Cody removed his helmet and took a deep breath. Beds of marrow grew in raised ornamental gardens, interspersed with genetically developed night-bloomers. The others took off their helmets as well. He looked around at his crew: Jerry, Deirdre, Ben, Claire, and … and Kevin Axworthy, still partially sedated, now being helped from his skimmer and out of his helmet by Annabel. Axworthy looked up at the coin-roll building with bleary eyes, then turned to Cody and stared at him as if he didn’t know who he was.
Lulu looked at Cody too. He tried to sense what she was thinking but she wouldn’t let him in. She kept glancing at Buster as if she were afraid of him again. Cody felt disoriented. He wanted to be near her. He wanted to touch her. If he could only touch her he knew he would feel greatly restored. Deirdre walked over and slipped her arm through his. He didn’t mind. She was as distraught by the last eighteen hours as he was. Her touch soothed him.

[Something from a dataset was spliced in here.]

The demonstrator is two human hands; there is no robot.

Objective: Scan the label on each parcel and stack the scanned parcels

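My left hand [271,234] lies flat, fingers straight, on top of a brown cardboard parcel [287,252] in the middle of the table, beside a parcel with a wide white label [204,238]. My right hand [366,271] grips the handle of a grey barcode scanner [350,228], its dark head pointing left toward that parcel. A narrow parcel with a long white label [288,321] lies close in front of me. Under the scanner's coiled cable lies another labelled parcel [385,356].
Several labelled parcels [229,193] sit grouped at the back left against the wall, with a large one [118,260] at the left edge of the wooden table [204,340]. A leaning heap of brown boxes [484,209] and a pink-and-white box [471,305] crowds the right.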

They entered the building. Inside it, for at least the first seven or eight floors, was an atrium with a vast botanical garden, even full-grown trees. At the atrium’s zenith a perfect scale model of Saturn with all its rings and moons glowed with a much higher holographic resolution than anything they had on Vesta, washing the entire area with a soft butterscotch light, brighter than the light of the five moons. As they walked through this atrium, they came upon small gardens and glades, where Meek could be seen conferring quietly. Cody came to understand that this was a place of government. In some gardens the Meek sang at shimmering blue cellophane, such as Cody had seen during his drug-induced interrogation of Lulu. Small waterfalls cascaded down the walls at regular intervals, and birds flitted through the branches of the trees.